PURGATORIO, Episode 182. Pain, Solace, And Being Human: PURGATORIO, Canto XXIII, Lines 49 - 75
Having met his poetic rival, Forese Donati, Dante the pilgrim must make sense of the clear and present pain he sees in friend's face.
This passage is a curious example of felix culpa, the fortunate fall, in which suffering must be reinterpreted for the greater good. Except the pain doesn't stop being the pain. Suffering remains the central metaphysical question of the human condition, the experiential crux underneath our high-minded notions of ontology.
Here are the segments for this episode of WALKING WITH DANTE:
[01:42] My English translation of the passage: PURGATORIO, Canto XXIII, lines 49 - 75. If you'd like to read along or continue the conversation with me, please scroll down this page.
[04:08] Best friends, still perhaps vain, still perhaps rivals.
[10:39] A power in the water and the tree--and an intense interpretive knot.
[14:56] The problem of hunger and thirst among disembodied souls.
[18:50] The interpretation of suffering as the crux of being human.
[26:15] Rereading the passage: PURGATORIO, Canto XXIII, lines 49 - 75.
And here’s my English translation of PURGATORIO, Canto XXIII, Lines 49 – 75
“Oy!

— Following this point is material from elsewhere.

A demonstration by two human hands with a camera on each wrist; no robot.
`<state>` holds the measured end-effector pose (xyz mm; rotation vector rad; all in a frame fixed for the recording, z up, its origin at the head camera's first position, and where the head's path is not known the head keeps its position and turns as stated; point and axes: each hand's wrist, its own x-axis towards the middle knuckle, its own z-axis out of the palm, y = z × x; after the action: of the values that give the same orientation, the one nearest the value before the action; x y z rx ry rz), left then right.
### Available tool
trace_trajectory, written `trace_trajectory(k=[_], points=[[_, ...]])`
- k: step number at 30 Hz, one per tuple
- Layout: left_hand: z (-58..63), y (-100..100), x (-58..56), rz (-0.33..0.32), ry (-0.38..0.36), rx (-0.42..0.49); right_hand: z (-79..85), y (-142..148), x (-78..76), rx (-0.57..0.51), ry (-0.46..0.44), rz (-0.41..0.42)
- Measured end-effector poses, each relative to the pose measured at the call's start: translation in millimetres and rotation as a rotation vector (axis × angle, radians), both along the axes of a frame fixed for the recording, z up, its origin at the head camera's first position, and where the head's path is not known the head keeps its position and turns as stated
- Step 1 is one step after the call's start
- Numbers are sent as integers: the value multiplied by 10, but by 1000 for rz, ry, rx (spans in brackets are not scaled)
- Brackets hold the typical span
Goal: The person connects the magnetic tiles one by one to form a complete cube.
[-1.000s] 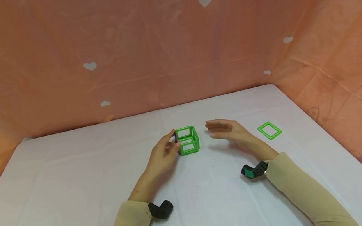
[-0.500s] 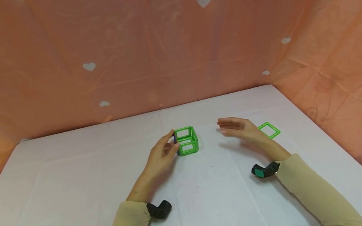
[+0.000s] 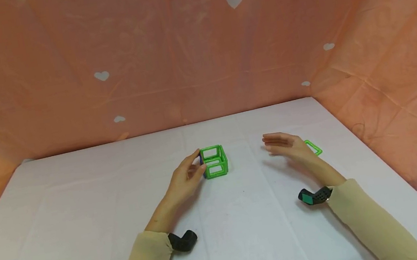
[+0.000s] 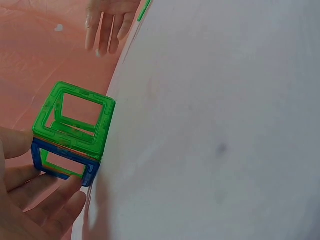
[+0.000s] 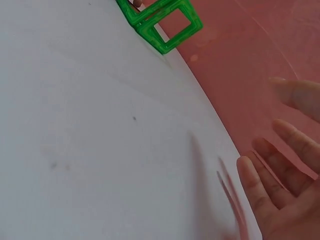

Neither pay attention to the desiccated scales
That stain me,” he pleaded,
“Nor to the paltry amounts of flesh that I carry around.
“But tell me the truth about yourself [and] tell [me] who are
Those two souls who make your escort.
Don’t hold back from telling me everything!”
I replied to him, “I wept for your face at your death.
It gives me no less sorrow nor no fewer lamentations [now],
Seeing how deformed it is.
“Therefore tell me, for God’s sake, what strips you bare.
Don’t force me to talk while I’m gobsmacked—
Becauce he speaks poorly [about one thing] who is filled with desire [for another].”
And he [said] to me, “From the eternal consciousness
A power falls into the water and the tree
Back behind us. That’s why I’m emaciated.
“Because they once followed their gullets without measure,
All of these weeping people sing
To make themselves holy again through hunger and thirst.
“The need to drink and to eat is enflamed [in us]
By the perfume of the fruit and the spray
That spreads out over the foliage.
“And our pain isn’t rekindled by just one revolution
As we circle this floor.
I say pain but I should say solace—
“Because that wanting leads us to the trees
That led Christ to gladly say Eli
When he liberated us by means of his own veins.”